• [EXERCISE DETAILS]: Word for word, restate the lines of the material below from its first line through the one containing "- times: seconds". Omit the rest.

• [PROVIDED ENTRIES]:
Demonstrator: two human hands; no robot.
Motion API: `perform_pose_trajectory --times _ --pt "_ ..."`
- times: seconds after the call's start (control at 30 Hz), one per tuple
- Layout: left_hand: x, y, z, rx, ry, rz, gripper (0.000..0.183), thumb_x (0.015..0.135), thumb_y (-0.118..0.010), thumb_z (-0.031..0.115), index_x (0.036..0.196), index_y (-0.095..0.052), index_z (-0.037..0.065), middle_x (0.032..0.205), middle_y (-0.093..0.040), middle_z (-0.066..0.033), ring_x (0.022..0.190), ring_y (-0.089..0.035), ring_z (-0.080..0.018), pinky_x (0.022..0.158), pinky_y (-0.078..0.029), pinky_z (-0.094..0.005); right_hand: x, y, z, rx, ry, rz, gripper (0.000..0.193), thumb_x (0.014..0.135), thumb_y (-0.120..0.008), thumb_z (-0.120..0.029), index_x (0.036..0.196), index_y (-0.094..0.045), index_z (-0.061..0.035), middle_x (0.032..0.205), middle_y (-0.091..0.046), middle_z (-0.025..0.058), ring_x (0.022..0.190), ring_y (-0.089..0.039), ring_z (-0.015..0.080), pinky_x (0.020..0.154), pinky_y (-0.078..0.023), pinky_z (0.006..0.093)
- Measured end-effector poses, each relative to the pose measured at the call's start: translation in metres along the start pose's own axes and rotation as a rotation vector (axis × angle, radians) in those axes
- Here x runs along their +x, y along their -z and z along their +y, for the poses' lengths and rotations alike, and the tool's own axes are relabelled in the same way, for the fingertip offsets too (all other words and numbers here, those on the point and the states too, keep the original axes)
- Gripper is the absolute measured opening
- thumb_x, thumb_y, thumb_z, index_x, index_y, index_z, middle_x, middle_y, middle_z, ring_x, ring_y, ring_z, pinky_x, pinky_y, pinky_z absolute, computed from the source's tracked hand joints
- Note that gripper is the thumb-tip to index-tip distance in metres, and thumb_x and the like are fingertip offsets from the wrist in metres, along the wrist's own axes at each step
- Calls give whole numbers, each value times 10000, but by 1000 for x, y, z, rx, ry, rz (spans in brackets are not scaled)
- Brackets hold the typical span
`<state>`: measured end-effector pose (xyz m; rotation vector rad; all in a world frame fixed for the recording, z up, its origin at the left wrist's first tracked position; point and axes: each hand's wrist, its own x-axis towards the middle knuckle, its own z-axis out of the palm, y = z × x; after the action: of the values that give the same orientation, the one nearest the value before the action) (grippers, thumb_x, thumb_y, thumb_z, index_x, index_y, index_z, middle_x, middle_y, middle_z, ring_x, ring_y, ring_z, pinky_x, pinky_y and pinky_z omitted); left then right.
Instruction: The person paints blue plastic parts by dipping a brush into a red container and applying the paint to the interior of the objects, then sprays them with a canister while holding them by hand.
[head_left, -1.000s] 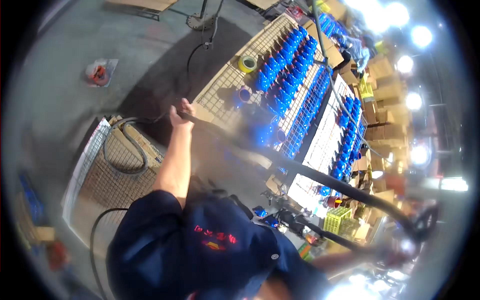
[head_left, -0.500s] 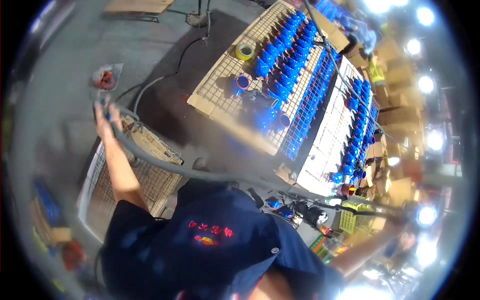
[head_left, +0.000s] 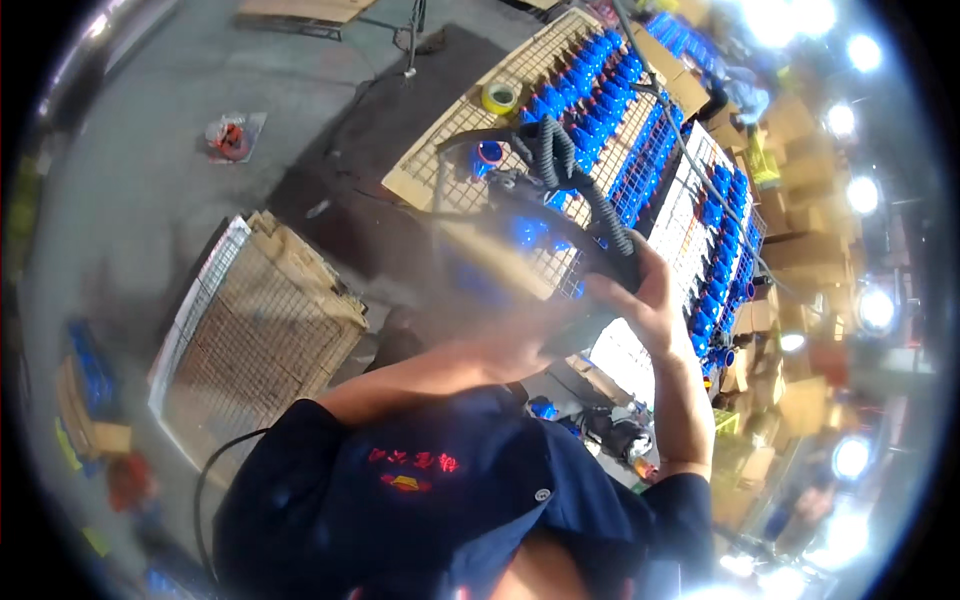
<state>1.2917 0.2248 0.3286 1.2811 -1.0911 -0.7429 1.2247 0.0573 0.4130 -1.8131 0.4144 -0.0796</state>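
Note:
My right hand (head_left: 650, 300) is in front of my chest, its thumb and fingers wrapped round a dark grey hose. The ribbed part of the hose (head_left: 610, 215) rises from the hand and loops over the near corner of the mesh-topped table (head_left: 420, 165). Close to it, my left hand (head_left: 540, 335) is smeared by motion beside a dark shape, and its fingers cannot be made out. Just beyond the hands, a blue part with a red-rimmed opening (head_left: 489, 153) stands on the mesh, with more blue parts (head_left: 575, 80) in rows behind it.
A yellow tape roll (head_left: 499, 97) lies on the table. Right of it is a white-topped table (head_left: 625, 350) with another blue row. A mesh-covered pallet (head_left: 270, 310) is at my left. Cardboard boxes (head_left: 800, 250) are stacked at the right; a thin cable (head_left: 690, 150) hangs across.
My left hand has swung from the far left to in front of my chest. My right hand has come in from the right. The hose, stretched across before, is now bunched over the table.

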Motion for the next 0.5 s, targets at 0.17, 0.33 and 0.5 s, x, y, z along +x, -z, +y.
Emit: perform_pose_trajectory --times 0.17,0.33,0.5 --pt "-52 50 -83 187 90 438 376 852 -633 -72 1206 -561 34 1127 -627 -117 978 -645 -186 824 -532 -297 -22 7 -55 227 105 295 546 776 -697 -125 1245 -523 93 863 -672 137 646 -639 152 601 -514 242" --pt "-55 108 -229 700 187 723 1016 652 -848 143 1477 -260 62 1468 -304 -180 1320 -348 -393 1069 -387 -473 -63 37 -86 331 337 454 693 742 -722 -179 1317 -450 99 793 -633 112 589 -582 110 464 -419 219" --pt "4 98 -265 544 155 240 881 611 -861 157 1382 -440 87 1385 -479 -180 1281 -450 -368 1090 -369 -442 -198 116 -85 272 658 856 575 803 -669 -175 1298 -482 51 918 -623 119 747 -589 149 611 -430 247"
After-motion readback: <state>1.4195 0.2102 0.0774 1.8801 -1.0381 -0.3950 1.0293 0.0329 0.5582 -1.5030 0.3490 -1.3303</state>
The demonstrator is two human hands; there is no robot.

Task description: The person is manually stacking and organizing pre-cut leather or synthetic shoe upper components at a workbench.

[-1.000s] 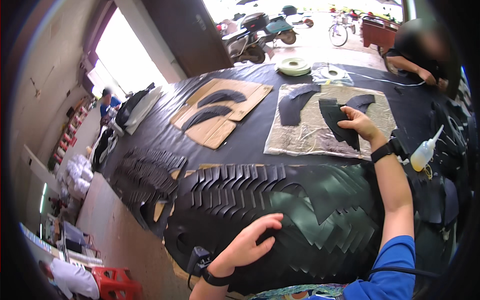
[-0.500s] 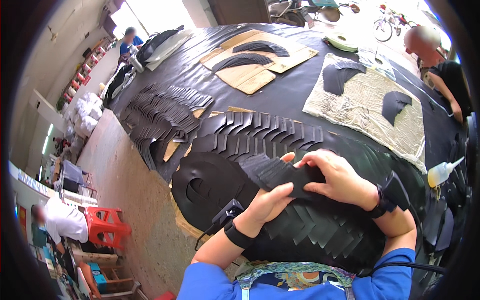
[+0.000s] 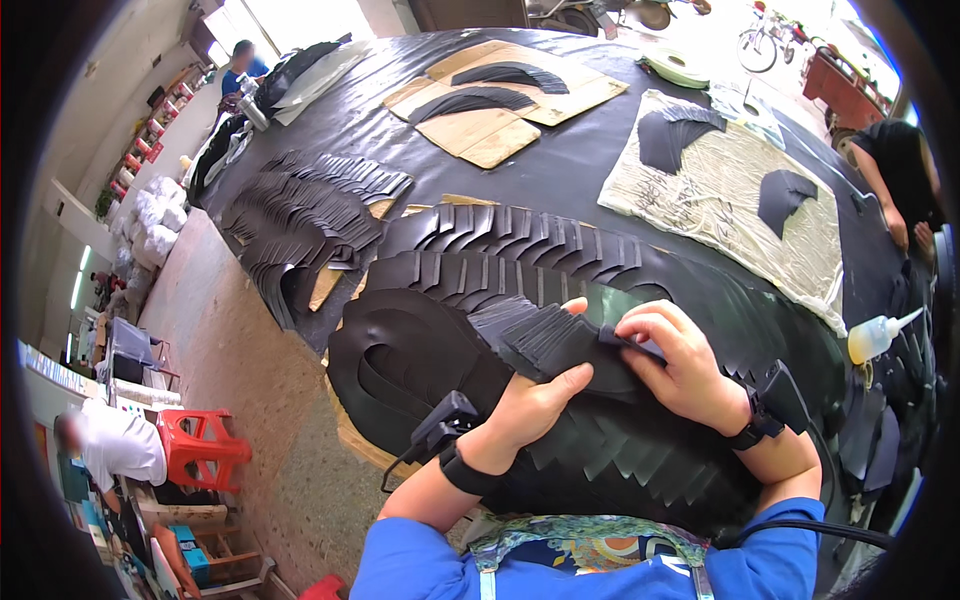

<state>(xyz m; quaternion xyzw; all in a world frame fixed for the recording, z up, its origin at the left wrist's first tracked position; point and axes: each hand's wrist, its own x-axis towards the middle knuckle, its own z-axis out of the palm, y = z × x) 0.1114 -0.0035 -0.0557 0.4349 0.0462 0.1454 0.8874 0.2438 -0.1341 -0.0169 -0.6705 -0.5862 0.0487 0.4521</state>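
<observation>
A fanned stack of thin black leather-like pieces [image 3: 543, 342] rests in my left hand [image 3: 535, 408], its thumb on top and fingertips showing behind the stack. My right hand [image 3: 682, 362] pinches the edge of a black piece [image 3: 622, 341] just right of the stack, thumb against fingers. Below both hands, overlapping black pieces [image 3: 640, 450] spread across the surface. Left of the stack lies a pile of curved black pieces [image 3: 400, 370]. Rows of overlapping black pieces [image 3: 510, 240] run along beyond my hands.
Cardboard sheets [image 3: 490, 135] carry curved black strips. A pale wrapped board [image 3: 730, 200] holds two dark pieces. A squeeze bottle [image 3: 872, 340] stands right, near another person's arm [image 3: 880, 190]. A red stool [image 3: 203, 448] stands on the floor at left.
My right hand has shifted slightly right, drawing a piece's edge away from the stack. My left hand keeps its hold. The view has moved slightly, and the person at right is leaning further away.
</observation>
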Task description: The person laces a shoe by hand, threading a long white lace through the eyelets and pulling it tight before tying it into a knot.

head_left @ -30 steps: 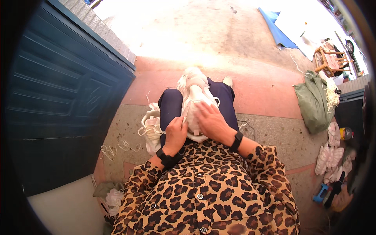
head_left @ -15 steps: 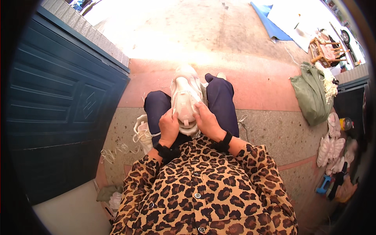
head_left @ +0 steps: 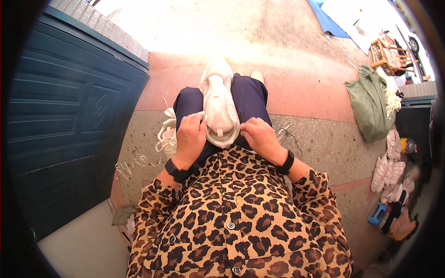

• [WORKED SOLUTION]:
Demonstrator: two human hands; no robot.
Motion API: `perform_pose_trajectory --times _ --pt "_ ..."`
- times: seconds after the call's start (control at 30 Hz), one per tuple

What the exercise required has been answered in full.